The Qt Company reserves the right to withdraw the Offer in the event that it becomes clear that any of the above conditions is not satisfied or cannot be satisfied. However, with regard to conditions (2)–(7) above, the Offer may only be withdrawn where the non-satisfaction of such condition is of material importance to The Qt Company's acquisition of IAR or if otherwise approved by the Swedish Securities Council (in Swedish: Aktiemarknadsnämnden).

The Qt Company reserves the right to waive, in whole or in part, one or more of the conditions above, including, with respect to condition (1) above, to complete the Offer at a lower level of acceptance.

The Qt Company and Qt Group in brief

Qt Group a public limited company incorporated and existing under the laws of Finland with its shares listed on Nasdaq Helsinki. Qt Group is a global software company, trusted by industry leaders and over 1.5 million developers worldwide to create applications and smart devices that users love. Qt Group helps its customers to increase productivity through the entire product development lifecycle: from UI design and software development to quality management and deployment. Qt Group's customers are in more than 70 different industries in over 180 countries. Qt Group employs over 800 people, and its net sales were approximately EUR 209.1 million in 2024. More information is available at qt.io.

The Qt Company is a limited company incorporated and existing under the laws of Finland and a wholly owned subsidiary of Qt Group. The Qt Company is the main operating company of Qt Group. The Qt Company has subsidiaries in Norway, Germany, the United Kingdom, France, the United States, India, China and South Korea, as well as a branch in Japan.

IAR in brief

IAR is headquartered in Uppsala, Sweden, with a global presence of sales and support offices strategically located across the world. IAR is listed on Nasdaq Stockholm, Mid Cap (ticker symbol: IAR B).

IAR provides software and services for embedded development used by companies worldwide for the creation of secure products. Established in 1983, IAR's solutions support the development of embedded applications across various industries including automotive, industrial automation, IoT, MedTech, military, and public safety. The technology supports 15,000 devices from over 70 semiconductor partners. More information is available at iar.com.

Financing

The Offer is not subject to any financing conditions. The cash consideration payable in respect of the Offer is financed in full by a combination of The Qt Company's own funds and committed debt financing to be provided by Nordea Bank Abp ("Nordea") on terms which are customary for the financing of public offers on the Swedish market.

Due diligence in connection with the Offer

The Qt Company has, in connection with the preparations of the Offer, conducted a customary due diligence review of IAR. IAR has confirmed that The Qt Company has not been provided with any inside information regarding IAR in connection with the due diligence review.

Indicative timetable

Offer document published: 15 August 2025

Acceptance period: 18 August 2025 – 25 September 2025

Settlement date: 2 October 2025

As set out above, the completion of the Offer is conditional upon, inter alia, the receipt of all regulatory, governmental or similar clearances, approvals and decisions that are necessary for the Offer and the acquisition of IAR. The Qt Company will file the transaction at least with the Inspectorate of Strategic Products in Sweden, the Investment Security Unit in the United Kingdom, and the Bureau of Foreign Investment Control in France for FDI approvals.
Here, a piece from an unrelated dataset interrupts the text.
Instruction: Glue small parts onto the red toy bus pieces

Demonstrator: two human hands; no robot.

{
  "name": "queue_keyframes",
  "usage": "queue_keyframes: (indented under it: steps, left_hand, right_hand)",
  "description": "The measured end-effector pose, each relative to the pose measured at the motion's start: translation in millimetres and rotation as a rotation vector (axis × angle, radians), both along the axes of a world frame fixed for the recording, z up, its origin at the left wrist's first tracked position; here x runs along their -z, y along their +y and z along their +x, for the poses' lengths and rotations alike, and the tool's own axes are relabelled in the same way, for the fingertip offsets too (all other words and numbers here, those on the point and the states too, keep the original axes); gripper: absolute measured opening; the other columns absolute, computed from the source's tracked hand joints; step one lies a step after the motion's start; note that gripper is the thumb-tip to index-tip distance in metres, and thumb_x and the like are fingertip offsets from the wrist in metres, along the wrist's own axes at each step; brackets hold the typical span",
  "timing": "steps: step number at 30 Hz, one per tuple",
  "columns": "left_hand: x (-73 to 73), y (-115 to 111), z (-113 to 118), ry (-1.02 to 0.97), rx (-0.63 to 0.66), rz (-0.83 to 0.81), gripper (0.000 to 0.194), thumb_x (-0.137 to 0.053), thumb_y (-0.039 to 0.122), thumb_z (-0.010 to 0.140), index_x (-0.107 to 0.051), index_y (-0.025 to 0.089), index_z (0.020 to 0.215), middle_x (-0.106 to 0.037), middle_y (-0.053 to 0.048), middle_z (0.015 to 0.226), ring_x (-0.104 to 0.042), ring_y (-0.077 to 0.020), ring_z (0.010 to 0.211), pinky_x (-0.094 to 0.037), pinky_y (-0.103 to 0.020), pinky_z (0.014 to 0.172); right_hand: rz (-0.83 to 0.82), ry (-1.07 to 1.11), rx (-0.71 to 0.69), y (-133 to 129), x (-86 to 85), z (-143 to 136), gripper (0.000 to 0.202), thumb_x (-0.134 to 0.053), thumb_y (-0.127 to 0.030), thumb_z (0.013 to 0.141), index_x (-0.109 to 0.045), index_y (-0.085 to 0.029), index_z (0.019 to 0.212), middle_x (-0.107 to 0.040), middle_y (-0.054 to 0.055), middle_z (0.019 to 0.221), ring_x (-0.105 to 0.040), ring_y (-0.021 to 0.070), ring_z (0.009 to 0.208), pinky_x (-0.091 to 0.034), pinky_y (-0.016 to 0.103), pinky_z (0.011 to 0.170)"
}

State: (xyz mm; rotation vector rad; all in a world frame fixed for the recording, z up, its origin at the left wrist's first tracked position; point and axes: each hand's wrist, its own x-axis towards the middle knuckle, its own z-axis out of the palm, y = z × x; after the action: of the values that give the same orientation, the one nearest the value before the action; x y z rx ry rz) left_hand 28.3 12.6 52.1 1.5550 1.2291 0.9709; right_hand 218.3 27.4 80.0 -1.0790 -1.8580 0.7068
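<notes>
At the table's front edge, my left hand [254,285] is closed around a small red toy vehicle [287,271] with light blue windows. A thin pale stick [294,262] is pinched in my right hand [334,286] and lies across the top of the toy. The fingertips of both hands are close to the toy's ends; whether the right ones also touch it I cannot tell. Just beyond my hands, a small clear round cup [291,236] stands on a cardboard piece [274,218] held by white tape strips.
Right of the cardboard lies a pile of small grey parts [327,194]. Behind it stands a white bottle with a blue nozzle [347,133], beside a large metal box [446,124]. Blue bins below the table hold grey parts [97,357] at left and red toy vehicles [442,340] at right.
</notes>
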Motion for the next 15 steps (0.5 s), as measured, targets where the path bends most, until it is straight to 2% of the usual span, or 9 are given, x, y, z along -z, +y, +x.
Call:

Clearance by the Inspectorate of Strategic Products in Sweden, the Investment Security Unit in the United Kingdom, and the Bureau of Foreign Investment Control in France and any other relevant authorities is expected to have been received by the end of the acceptance period for the Offer. If all relevant clearances, approvals and decisions are received in such time that the acceptance period can be closed before 25 September 2025, The Qt Company may announce an earlier end date of the acceptance period, provided that such announcement can be made not less than two weeks prior to the new date of expiry of the acceptance period.

The Qt Company further reserves the right to extend the acceptance period for the Offer and to postpone the settlement date.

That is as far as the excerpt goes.